Exercise
Write out the following listing in full, exactly as it reads.
Start of Data
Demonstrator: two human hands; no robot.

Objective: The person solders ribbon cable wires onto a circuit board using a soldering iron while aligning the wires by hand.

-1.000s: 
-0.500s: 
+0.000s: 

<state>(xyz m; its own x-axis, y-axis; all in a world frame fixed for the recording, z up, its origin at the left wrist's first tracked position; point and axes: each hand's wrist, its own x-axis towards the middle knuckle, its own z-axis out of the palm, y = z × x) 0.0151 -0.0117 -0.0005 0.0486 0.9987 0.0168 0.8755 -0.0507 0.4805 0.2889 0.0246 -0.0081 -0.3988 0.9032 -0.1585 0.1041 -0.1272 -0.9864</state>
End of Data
Solved problem
Demonstrator: two human hands; no robot.

Objective: The person solders ribbon cable wires onto a circuit board using a soldering iron while aligning the wires by hand.

-1.000s: 
-0.500s: 
+0.000s: 

<state>(xyz m; its own x-axis, y-axis; all in a world frame fixed for the recording, z up, its origin at the left wrist's first tracked position; point and axes: each hand's wrist, its own x-axis towards the middle knuckle, its own z-axis out of the palm, y = z × x) 0.0151 -0.0117 -0.0005 0.0486 0.9987 0.0168 0.8755 -0.0507 0.4805 0.2889 0.0246 -0.0081 -0.3988 0.9032 -0.1585 0.1041 -0.1272 -0.9864</state>

For this exercise, nothing more remains to be given.